(Records contained in a dataset)
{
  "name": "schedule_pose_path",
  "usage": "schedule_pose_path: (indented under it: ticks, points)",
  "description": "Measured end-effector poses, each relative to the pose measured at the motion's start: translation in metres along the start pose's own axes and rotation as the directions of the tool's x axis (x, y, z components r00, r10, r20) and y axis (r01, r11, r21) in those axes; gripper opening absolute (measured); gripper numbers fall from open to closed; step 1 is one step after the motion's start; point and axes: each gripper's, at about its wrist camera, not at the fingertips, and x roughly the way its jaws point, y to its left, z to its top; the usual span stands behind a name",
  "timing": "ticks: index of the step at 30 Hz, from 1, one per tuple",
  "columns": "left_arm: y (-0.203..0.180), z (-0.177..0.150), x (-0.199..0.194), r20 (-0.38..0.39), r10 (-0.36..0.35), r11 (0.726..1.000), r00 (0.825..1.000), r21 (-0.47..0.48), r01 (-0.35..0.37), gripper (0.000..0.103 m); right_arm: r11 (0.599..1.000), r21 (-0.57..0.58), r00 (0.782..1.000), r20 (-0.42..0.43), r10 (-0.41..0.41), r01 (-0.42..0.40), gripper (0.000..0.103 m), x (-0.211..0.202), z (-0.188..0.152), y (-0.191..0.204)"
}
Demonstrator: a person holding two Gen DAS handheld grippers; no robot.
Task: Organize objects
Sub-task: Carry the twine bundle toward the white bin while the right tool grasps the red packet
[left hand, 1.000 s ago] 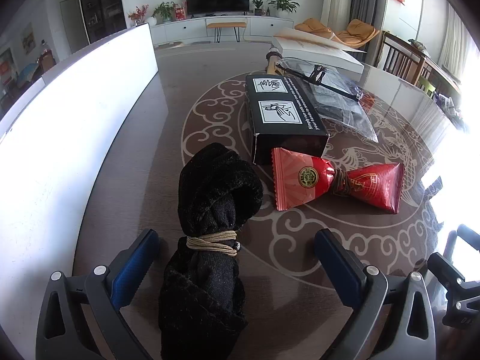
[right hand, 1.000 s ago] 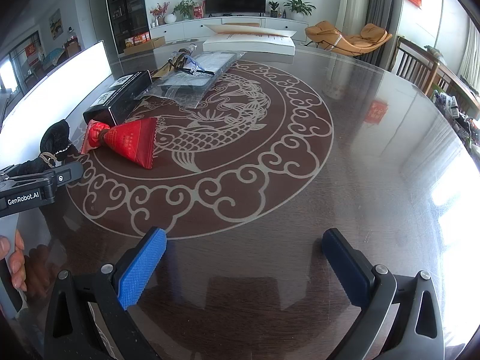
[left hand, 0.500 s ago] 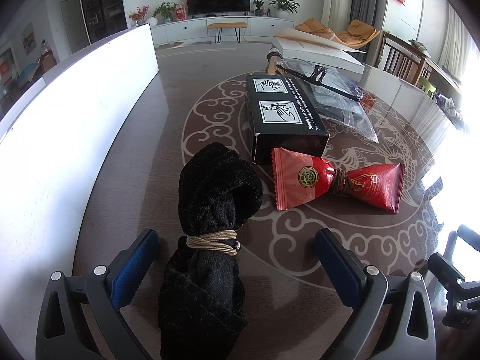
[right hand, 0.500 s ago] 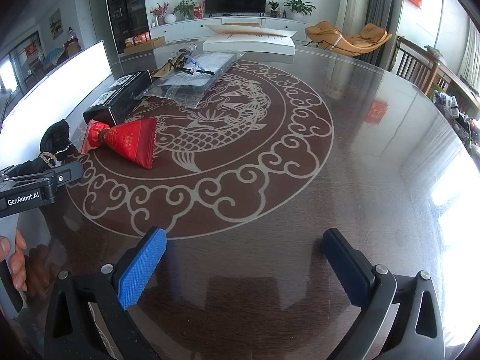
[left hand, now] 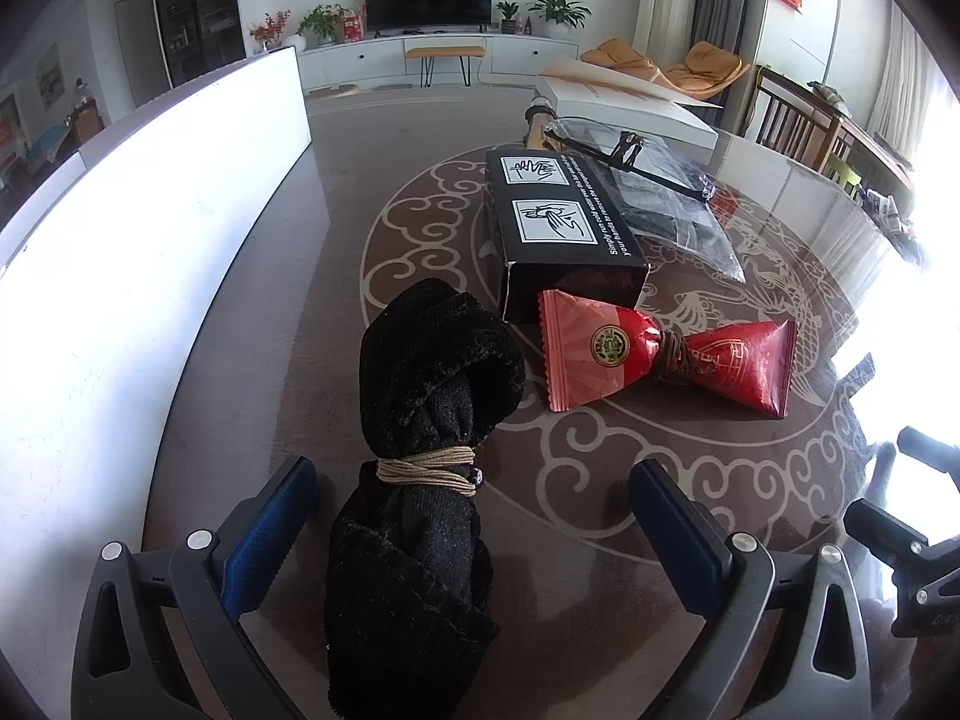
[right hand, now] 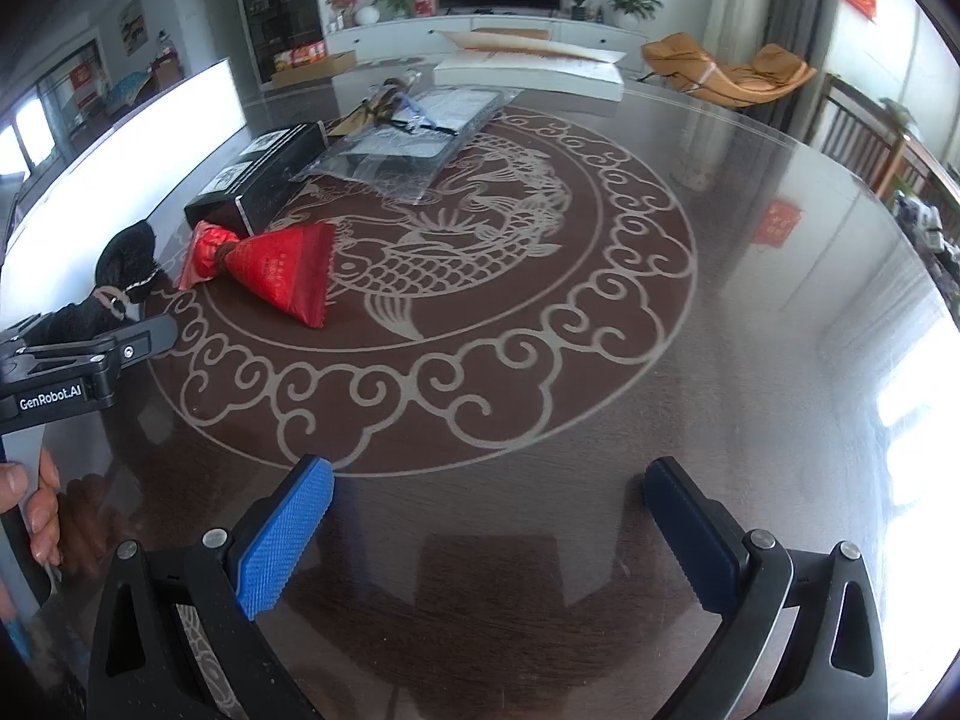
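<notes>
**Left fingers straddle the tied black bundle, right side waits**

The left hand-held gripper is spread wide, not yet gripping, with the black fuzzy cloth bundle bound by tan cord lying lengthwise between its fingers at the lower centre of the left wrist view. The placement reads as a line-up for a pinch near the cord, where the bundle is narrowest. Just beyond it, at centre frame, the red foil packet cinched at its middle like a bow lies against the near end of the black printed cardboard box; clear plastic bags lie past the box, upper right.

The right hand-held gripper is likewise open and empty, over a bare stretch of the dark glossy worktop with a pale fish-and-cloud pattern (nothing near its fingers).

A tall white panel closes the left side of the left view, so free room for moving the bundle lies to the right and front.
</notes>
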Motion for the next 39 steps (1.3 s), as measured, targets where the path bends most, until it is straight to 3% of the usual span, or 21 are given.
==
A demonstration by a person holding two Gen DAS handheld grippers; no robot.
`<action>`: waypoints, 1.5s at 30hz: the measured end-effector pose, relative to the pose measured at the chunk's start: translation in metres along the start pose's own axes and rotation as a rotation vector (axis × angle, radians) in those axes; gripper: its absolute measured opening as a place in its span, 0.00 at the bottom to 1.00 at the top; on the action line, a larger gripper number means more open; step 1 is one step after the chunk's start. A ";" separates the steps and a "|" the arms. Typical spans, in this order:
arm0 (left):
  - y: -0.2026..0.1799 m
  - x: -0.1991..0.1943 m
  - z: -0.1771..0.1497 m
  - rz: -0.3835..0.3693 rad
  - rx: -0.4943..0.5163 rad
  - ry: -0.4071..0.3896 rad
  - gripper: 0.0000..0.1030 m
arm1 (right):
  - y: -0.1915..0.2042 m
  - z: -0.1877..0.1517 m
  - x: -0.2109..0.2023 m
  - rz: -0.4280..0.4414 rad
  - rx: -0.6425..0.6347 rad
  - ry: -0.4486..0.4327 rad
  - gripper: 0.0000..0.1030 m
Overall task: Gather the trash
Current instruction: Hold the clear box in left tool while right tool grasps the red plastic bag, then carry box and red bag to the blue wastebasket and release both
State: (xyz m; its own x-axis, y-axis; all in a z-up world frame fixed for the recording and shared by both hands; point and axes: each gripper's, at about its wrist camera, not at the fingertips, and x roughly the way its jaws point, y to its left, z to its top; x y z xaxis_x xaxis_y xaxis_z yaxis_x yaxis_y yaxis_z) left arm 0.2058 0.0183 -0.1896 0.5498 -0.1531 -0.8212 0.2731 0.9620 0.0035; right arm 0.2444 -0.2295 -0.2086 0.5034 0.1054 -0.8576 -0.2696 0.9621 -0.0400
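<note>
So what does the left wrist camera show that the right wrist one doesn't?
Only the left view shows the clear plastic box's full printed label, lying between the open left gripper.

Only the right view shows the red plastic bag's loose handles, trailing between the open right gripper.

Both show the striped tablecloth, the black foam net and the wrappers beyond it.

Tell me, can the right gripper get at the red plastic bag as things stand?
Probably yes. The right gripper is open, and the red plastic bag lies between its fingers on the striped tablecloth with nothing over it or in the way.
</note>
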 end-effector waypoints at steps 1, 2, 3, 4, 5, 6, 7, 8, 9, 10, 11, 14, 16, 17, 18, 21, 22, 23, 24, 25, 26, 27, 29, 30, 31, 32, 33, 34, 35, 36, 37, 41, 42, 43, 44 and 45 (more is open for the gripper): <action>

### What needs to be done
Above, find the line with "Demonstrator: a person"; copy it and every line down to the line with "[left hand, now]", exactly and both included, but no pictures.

### Response for this exercise
Demonstrator: a person holding two Gen DAS handheld grippers; no robot.
Task: Organize objects
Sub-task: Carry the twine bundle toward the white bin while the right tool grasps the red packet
[left hand, 1.000 s ago] 
[right hand, 1.000 s ago] 
[left hand, 0.500 s ago] 
[right hand, 0.500 s ago] 
[left hand, now] 

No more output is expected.